→ Problem
Word for word, copy the records and drop the pictures.

→ Extracted material
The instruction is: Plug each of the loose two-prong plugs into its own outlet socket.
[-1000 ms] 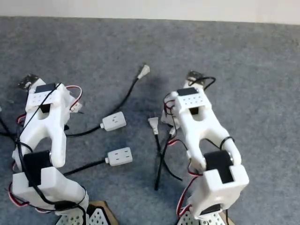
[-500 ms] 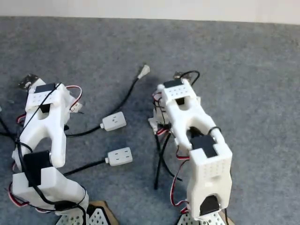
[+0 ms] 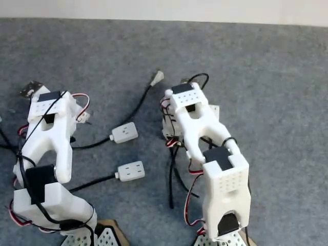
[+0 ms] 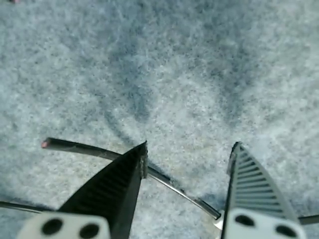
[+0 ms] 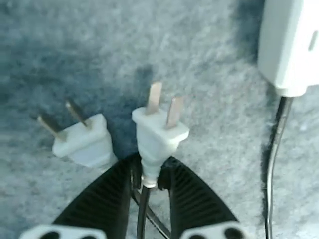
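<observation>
- The right gripper (image 5: 149, 172) is clamped on the gripped plug (image 5: 158, 132). Its two black fingers (image 5: 112, 196) pinch the plug's narrow neck, where the black cord enters.
- The gripped plug is white, and its two flat prongs point straight away from the gripper.
- A second plug (image 5: 82, 142), also white, lies on the grey carpet (image 5: 75, 50) just beside the gripped plug, off one fingertip. Its prongs also point away from the gripper, at a slant.
- A white outlet socket (image 5: 289, 45) lies ahead of the right gripper on the opposite side from the second plug, apart from the gripped plug's prongs. Its black socket cord (image 5: 276, 134) runs back past the fingers.
- The left gripper (image 4: 190, 149) has its fingers spread apart and holds nothing.
- A thin black cable (image 4: 164, 180) lies on the carpet below the left gripper and crosses the gap between its fingers.
- In the high view, the far outlet block (image 3: 124, 132) and the near outlet block (image 3: 130, 170) lie between the left arm (image 3: 46, 133) and the right arm (image 3: 205, 138), closer to the left arm.
</observation>
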`<state>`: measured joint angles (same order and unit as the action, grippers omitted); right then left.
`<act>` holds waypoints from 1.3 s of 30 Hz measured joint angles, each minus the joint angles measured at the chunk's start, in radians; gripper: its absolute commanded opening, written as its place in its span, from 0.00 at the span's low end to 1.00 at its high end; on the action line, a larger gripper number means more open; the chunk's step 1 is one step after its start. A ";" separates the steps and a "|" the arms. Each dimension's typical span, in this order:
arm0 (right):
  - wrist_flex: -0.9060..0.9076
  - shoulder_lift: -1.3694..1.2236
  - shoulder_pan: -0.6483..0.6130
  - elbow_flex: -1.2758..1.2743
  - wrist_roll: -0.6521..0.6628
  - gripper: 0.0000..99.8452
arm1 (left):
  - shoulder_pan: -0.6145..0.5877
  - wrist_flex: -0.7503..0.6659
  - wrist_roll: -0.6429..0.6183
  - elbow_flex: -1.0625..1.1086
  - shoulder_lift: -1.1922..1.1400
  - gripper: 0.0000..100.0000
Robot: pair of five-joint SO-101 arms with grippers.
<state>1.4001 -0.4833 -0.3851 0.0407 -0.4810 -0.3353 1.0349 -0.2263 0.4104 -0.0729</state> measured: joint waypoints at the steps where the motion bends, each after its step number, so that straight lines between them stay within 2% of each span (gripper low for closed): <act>1: 0.000 0.000 0.000 0.000 0.000 0.01 | 0.000 0.000 0.000 0.000 0.000 0.27; 7: -0.031 -0.002 0.031 0.000 0.049 0.01 | 0.000 0.000 0.000 0.000 0.000 0.27; 9: -0.034 -0.002 0.061 0.000 0.164 0.01 | 0.000 0.000 0.000 0.000 0.000 0.27; 12: -0.026 -0.002 0.092 0.000 0.404 0.01 | 0.000 0.000 0.000 0.000 0.000 0.27; 18: -0.038 -0.002 0.107 0.000 0.677 0.01 | 0.000 0.000 0.000 0.000 0.000 0.27; 21: -0.040 -0.002 0.109 0.000 0.766 0.06 | 0.000 0.000 0.000 0.000 0.000 0.27; 26: -0.041 -0.002 0.110 0.000 0.789 0.13 | 0.000 0.000 0.000 0.000 0.000 0.27; 33: -0.041 -0.002 0.109 0.000 0.789 0.13 | 0.000 0.000 0.000 0.000 0.000 0.27; 39: -0.087 -0.002 0.109 0.000 0.672 0.13 | 0.000 -0.009 0.000 0.000 0.000 0.27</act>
<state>1.3126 -0.4849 -0.2762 0.0407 0.1910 -0.3353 1.0257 -0.2263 0.4104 -0.0729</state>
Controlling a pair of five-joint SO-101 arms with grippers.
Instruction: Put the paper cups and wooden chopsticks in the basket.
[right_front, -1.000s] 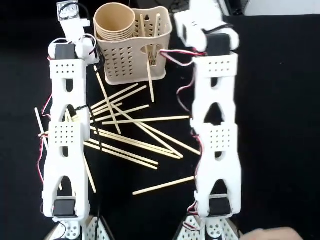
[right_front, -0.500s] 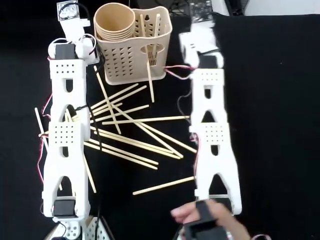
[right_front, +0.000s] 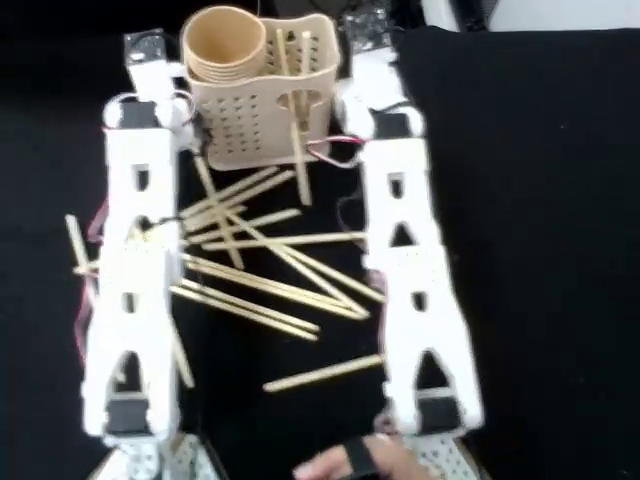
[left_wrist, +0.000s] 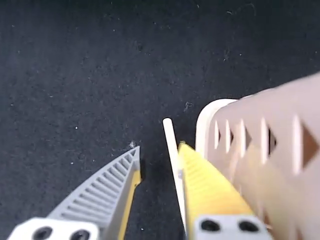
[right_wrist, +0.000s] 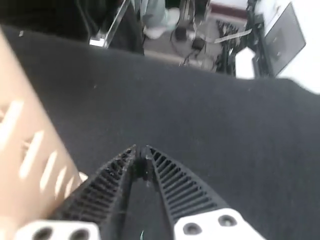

→ Solution to this problem
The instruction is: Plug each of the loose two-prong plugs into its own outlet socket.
[-1000 ms] 
[-500 ms] 
[+0 ms] 
[+0 ms] 
[+0 ms] 
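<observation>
- The right gripper (image 5: 149, 172) is clamped on the gripped plug (image 5: 158, 132). Its two black fingers (image 5: 112, 196) pinch the plug's narrow neck, where the black cord enters.
- The gripped plug is white, and its two flat prongs point straight away from the gripper.
- A second plug (image 5: 82, 142), also white, lies on the grey carpet (image 5: 75, 50) just beside the gripped plug, off one fingertip. Its prongs also point away from the gripper, at a slant.
- A white outlet socket (image 5: 289, 45) lies ahead of the right gripper on the opposite side from the second plug, apart from the gripped plug's prongs. Its black socket cord (image 5: 276, 134) runs back past the fingers.
- The left gripper (image 4: 190, 149) has its fingers spread apart and holds nothing.
- A thin black cable (image 4: 164, 180) lies on the carpet below the left gripper and crosses the gap between its fingers.
- In the high view, the far outlet block (image 3: 124, 132) and the near outlet block (image 3: 130, 170) lie between the left arm (image 3: 46, 133) and the right arm (image 3: 205, 138), closer to the left arm.
</observation>
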`<state>`: measured joint angles (same order and unit as the action, grippers omitted); right then left.
`<act>` holds waypoints from 1.3 s of 30 Hz measured joint angles, each minus the joint angles measured at the chunk's start, in radians; gripper: its absolute commanded opening, written as its place in its span, from 0.00 at the span's low end to 1.00 at its high end; on the action line, a larger gripper number means more open; the chunk's step 1 is one step after its start. A ";" separates the steps and a "|" the arms. Each dimension's typical span, in this order:
arm0 (right):
  - wrist_flex: -0.9060..0.9076
  - shoulder_lift: -1.3694..1.2236
  - shoulder_pan: -0.6483..0.6130
  - elbow_flex: -1.2758..1.2743
  - wrist_roll: -0.6521..0.6628
  - gripper: 0.0000..99.8452
arm1 (left):
  - shoulder_pan: -0.6145..0.5877
  - wrist_flex: -0.7503..0.6659
  - wrist_roll: -0.6429..0.6183
  - elbow_flex: -1.0625..1.1086
  - shoulder_lift: -1.1922..1.1400
  - gripper: 0.0000..100.0000
Robot: pair of five-joint SO-101 arms with grippers.
<state>1.4001 -0.4833 -0.3851 0.0407 -0.4810 -0.3353 1.0349 -0.2263 0.4104 -0.0729</state> measured: joint waypoints at the steps where the motion bends, each after its step number, so that straight lines between them stay within 2% of each span (gripper low for closed): <act>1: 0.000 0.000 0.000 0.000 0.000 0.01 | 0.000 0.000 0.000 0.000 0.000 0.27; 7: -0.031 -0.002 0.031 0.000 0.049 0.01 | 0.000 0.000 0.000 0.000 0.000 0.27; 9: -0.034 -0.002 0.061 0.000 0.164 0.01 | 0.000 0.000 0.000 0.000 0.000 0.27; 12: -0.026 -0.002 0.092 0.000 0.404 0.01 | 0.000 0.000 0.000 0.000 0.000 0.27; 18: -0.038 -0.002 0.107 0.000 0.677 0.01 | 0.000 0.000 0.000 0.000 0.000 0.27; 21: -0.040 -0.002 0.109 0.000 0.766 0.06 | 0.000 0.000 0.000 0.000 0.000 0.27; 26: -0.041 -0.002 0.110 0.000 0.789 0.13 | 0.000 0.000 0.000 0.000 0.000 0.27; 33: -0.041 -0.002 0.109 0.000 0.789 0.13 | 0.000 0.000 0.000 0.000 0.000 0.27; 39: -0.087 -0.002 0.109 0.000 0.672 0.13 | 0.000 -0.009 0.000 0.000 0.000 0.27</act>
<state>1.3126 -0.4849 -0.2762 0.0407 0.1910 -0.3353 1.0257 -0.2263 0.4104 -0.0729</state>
Controlling a pair of five-joint SO-101 arms with grippers.
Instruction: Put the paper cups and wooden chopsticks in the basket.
[right_front, -1.000s] 
[right_front, -0.500s] 
[right_front, +0.000s] 
[left_wrist, +0.000s] 
[right_wrist, +0.000s] 

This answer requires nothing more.